**WHAT TO WORK ON:**
Starting at the line below holding "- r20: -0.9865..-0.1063" and stopping at the line holding "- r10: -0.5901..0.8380", print every line exactly, both ends included, and leave the rest out.

(Records from a data source)
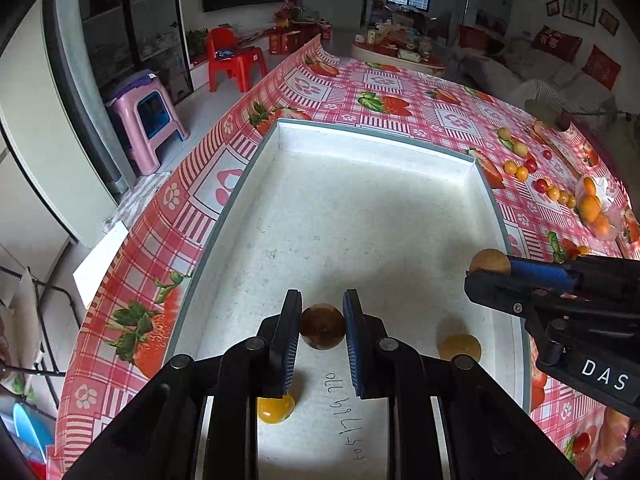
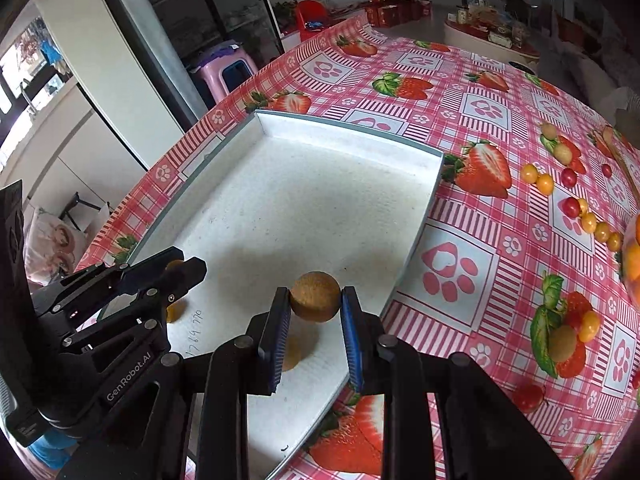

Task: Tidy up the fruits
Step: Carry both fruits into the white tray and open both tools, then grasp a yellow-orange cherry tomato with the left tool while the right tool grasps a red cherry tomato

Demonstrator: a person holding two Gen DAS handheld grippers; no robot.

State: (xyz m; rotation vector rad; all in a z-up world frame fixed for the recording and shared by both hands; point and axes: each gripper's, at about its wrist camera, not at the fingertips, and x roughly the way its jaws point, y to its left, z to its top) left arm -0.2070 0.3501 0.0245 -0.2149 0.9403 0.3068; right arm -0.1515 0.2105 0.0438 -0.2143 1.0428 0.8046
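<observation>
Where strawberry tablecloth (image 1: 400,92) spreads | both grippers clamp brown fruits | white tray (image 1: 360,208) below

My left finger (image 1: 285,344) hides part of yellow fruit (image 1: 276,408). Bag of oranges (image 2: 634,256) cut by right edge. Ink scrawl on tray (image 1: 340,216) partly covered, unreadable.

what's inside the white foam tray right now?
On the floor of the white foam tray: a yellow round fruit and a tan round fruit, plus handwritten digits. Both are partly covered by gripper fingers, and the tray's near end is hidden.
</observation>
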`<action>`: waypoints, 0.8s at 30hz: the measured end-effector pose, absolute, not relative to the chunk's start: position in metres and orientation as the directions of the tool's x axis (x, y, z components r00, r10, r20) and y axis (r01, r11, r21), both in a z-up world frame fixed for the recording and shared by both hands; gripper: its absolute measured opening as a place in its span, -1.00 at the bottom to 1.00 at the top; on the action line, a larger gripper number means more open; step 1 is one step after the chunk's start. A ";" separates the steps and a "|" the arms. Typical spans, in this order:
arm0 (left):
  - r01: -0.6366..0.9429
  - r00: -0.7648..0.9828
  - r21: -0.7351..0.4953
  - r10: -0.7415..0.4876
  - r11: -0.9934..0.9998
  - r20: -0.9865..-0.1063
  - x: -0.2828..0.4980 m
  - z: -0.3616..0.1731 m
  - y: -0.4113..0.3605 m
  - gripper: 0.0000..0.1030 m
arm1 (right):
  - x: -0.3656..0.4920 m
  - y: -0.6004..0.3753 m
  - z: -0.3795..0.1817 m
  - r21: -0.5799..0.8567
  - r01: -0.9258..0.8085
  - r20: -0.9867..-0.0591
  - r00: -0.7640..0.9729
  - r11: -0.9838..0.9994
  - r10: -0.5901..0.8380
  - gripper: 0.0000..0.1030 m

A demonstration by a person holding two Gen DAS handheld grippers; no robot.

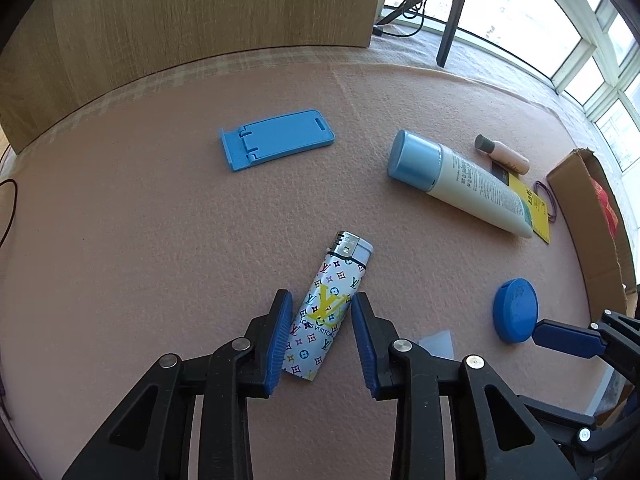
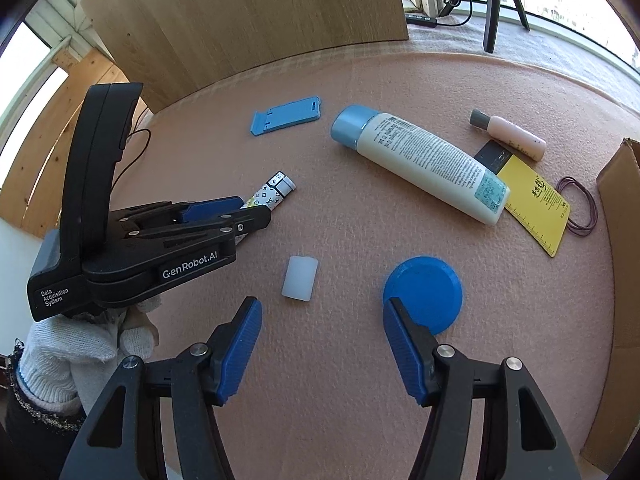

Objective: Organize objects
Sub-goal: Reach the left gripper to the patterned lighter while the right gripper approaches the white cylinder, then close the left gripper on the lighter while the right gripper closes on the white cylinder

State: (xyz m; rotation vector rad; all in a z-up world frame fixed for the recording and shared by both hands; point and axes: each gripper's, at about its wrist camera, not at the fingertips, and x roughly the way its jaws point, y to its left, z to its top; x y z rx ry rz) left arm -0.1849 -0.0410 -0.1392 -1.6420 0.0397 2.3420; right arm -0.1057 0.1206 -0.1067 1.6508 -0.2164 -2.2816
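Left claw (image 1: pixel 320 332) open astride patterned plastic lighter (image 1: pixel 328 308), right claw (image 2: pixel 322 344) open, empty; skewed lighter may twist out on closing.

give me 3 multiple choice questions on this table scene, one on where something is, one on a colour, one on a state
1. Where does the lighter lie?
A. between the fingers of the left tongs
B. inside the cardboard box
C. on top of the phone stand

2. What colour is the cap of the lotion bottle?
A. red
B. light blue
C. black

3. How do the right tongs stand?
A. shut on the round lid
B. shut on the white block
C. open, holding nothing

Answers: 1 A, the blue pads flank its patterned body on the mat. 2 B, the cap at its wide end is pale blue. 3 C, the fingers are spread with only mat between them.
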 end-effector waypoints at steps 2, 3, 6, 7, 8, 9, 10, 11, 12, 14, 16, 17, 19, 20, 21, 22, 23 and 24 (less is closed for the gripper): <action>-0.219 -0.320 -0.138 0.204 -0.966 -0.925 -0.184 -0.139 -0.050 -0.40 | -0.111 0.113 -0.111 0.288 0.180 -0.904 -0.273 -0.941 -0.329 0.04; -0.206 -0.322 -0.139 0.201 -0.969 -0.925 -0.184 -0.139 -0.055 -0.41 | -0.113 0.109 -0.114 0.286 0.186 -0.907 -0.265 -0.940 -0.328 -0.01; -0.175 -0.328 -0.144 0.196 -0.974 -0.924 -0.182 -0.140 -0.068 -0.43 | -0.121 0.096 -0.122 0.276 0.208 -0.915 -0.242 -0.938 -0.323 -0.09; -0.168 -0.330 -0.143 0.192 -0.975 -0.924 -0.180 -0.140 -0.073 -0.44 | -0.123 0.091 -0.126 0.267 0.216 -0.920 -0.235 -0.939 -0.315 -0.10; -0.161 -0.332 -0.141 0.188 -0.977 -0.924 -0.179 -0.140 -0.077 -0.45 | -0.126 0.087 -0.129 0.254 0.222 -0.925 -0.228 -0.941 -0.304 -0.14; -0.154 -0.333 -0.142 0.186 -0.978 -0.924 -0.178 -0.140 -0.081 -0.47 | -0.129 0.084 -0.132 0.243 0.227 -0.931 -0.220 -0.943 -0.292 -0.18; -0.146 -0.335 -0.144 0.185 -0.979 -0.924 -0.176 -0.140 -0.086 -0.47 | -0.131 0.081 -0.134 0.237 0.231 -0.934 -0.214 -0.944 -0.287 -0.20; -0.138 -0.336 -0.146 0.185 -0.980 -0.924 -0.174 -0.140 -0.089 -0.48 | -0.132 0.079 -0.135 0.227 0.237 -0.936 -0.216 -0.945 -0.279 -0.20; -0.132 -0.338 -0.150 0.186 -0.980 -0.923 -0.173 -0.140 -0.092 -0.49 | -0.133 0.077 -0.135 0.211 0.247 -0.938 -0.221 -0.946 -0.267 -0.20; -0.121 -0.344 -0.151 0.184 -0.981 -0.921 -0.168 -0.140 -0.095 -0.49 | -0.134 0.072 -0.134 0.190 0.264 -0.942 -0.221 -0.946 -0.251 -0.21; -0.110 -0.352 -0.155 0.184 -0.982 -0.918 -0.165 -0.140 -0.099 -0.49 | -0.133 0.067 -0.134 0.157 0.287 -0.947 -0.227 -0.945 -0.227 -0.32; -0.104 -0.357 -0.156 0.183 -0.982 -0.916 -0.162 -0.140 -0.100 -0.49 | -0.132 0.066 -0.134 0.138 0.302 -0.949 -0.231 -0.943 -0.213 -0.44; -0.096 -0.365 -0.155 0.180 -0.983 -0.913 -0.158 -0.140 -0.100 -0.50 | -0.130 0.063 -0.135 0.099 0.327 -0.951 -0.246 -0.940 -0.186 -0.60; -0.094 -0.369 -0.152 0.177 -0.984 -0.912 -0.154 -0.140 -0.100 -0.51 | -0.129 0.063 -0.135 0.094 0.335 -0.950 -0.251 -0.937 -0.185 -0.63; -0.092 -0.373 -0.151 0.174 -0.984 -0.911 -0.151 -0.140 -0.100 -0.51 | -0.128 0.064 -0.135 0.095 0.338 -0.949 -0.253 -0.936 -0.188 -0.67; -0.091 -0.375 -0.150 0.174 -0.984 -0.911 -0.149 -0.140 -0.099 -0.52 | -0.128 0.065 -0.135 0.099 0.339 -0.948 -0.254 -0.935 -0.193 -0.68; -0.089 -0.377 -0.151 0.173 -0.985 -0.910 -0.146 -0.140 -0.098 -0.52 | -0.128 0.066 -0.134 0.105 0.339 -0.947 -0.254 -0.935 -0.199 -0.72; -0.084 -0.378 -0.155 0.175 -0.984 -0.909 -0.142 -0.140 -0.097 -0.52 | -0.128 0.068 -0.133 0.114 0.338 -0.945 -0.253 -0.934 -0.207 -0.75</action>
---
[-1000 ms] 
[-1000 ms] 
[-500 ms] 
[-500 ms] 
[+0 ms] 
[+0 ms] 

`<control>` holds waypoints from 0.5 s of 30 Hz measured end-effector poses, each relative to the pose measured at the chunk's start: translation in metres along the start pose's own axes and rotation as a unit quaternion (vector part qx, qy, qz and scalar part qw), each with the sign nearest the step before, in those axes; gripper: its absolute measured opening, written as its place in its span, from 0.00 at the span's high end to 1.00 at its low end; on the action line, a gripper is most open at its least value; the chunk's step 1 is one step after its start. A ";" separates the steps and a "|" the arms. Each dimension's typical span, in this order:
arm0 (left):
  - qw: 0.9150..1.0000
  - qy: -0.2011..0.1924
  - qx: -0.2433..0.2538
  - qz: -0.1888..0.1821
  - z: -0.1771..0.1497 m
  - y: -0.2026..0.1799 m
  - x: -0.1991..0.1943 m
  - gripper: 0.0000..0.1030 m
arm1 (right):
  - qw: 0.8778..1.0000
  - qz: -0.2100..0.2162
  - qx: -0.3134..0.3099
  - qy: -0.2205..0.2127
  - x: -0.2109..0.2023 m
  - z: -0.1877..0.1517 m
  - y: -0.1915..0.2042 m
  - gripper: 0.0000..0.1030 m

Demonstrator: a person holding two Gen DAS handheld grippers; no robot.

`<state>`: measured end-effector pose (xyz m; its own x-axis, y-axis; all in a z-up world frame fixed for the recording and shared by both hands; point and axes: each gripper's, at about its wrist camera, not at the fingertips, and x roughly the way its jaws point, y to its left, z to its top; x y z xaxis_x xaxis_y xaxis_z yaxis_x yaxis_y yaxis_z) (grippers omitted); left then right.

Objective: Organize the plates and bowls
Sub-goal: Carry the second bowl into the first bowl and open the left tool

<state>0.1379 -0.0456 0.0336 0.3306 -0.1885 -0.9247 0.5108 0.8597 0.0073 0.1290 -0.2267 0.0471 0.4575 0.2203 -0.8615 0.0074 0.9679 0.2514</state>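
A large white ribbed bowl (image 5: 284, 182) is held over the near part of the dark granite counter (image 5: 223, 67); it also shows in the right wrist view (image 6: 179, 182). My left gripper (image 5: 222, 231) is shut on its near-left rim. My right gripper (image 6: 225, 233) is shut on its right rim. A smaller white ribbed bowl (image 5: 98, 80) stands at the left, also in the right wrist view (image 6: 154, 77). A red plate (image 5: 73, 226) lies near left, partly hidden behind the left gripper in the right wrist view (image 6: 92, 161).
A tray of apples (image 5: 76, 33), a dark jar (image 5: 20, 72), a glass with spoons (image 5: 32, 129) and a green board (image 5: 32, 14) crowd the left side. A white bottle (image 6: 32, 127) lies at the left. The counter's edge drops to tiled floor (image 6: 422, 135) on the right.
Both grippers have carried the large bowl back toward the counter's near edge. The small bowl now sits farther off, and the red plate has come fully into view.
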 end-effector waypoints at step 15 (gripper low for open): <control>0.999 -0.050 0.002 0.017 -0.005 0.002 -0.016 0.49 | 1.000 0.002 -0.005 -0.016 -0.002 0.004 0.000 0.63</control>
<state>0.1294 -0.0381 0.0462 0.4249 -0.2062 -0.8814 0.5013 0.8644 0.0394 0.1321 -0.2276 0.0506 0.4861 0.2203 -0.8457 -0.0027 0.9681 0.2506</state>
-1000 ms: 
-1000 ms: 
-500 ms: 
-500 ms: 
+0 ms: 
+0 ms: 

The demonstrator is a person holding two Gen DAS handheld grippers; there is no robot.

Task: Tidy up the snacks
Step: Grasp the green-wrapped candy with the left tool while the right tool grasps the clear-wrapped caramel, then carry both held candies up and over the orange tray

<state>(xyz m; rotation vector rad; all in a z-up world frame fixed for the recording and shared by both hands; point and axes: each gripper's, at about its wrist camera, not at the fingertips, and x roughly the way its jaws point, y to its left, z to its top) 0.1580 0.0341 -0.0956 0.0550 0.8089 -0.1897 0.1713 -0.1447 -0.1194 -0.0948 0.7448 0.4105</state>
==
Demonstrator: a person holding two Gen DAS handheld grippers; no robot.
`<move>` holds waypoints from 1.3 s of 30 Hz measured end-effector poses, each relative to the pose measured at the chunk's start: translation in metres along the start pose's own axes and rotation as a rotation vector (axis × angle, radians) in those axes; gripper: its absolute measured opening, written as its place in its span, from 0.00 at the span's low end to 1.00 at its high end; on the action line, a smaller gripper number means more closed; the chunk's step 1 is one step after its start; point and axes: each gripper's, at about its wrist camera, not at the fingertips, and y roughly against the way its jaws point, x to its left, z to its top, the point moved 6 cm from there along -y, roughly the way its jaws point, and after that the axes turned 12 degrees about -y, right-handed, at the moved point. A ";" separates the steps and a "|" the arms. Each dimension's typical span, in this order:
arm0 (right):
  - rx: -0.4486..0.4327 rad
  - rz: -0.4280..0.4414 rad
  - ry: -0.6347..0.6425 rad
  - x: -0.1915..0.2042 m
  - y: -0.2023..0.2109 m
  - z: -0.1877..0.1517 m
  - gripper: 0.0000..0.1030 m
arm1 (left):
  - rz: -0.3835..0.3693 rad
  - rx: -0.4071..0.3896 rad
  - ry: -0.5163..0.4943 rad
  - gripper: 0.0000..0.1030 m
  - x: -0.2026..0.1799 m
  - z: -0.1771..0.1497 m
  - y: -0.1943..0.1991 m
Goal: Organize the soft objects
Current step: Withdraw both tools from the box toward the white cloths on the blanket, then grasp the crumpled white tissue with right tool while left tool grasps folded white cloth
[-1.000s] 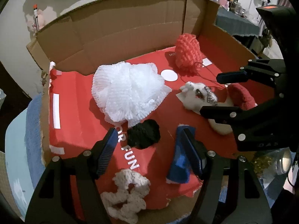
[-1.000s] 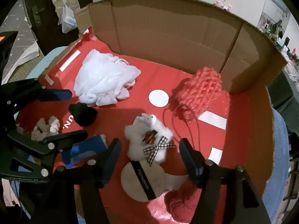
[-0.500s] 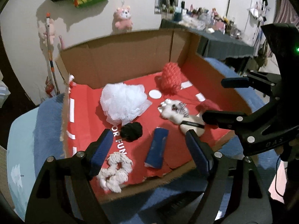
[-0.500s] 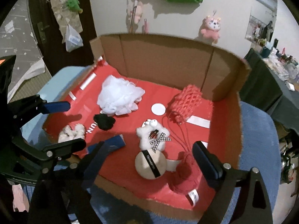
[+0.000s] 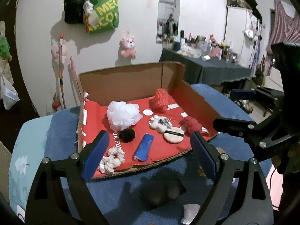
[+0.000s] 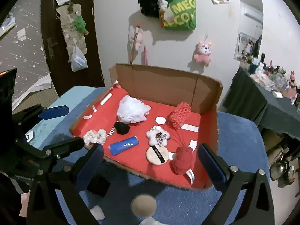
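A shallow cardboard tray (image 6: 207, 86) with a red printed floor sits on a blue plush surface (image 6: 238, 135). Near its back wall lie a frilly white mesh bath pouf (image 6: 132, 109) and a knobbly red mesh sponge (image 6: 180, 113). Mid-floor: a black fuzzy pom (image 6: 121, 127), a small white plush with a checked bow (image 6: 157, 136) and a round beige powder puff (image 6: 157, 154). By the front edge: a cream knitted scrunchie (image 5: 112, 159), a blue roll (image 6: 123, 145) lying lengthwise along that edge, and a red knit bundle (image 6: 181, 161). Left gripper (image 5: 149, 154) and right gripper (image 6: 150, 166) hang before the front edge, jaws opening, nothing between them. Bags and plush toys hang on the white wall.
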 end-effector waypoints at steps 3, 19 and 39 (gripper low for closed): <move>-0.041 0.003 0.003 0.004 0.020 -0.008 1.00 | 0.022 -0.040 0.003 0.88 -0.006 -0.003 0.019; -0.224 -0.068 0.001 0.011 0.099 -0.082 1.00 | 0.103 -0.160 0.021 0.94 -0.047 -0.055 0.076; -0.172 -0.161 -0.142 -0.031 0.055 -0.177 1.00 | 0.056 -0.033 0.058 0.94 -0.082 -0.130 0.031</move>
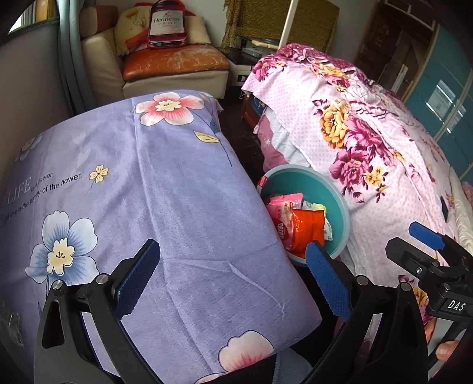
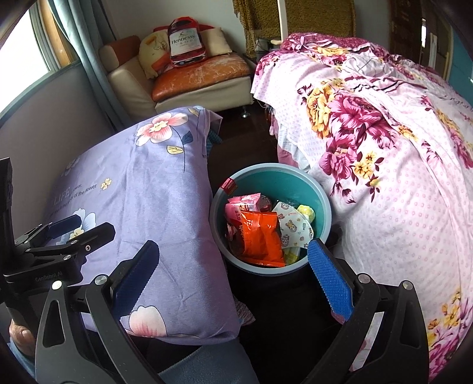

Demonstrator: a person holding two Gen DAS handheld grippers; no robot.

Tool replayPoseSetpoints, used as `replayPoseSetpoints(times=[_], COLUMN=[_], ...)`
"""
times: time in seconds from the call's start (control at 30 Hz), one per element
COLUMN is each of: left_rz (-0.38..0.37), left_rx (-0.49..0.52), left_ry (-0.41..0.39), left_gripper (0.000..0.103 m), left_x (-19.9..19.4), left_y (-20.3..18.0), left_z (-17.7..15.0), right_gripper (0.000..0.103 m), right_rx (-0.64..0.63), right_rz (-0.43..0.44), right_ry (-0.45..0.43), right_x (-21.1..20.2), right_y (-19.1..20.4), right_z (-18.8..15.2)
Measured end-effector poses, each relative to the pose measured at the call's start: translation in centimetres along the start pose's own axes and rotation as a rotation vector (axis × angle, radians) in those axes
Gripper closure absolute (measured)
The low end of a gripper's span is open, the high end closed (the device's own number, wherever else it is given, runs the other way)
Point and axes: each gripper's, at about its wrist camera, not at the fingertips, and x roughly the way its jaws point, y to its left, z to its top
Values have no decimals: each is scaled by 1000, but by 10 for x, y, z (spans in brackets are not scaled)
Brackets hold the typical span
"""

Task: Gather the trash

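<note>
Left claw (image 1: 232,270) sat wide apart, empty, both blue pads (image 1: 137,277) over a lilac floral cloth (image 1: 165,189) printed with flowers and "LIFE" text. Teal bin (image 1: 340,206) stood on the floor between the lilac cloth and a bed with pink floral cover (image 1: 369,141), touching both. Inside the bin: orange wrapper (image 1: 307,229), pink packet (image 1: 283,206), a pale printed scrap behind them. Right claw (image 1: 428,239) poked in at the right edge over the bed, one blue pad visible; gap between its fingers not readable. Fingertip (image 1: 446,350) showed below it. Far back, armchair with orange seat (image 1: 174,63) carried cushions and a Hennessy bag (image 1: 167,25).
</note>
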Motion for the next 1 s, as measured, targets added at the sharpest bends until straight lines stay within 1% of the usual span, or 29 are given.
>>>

**RESULT FOR THIS TASK:**
  - r20: -0.9865..-0.1063
  - x: -0.2828..0.4980 m
  - z: -0.3616..0.1731 m
  - y: -0.4113..0.3605 m
  - gripper: 0.0000..0.1030 m
arm1 (right):
  - x: -0.3656..0.4920 m
  - y: -0.6004..0.3753 m
  - z: -0.3795..0.1817 m
  - r21: -0.5799..0.8567
  - r01: -0.9258..0.8085
  - r20: -0.9867..-0.0591
  - r00: -0.7640..0.9729
  - r11: -0.9838..0.9994
  - r10: -0.5901..0.8380

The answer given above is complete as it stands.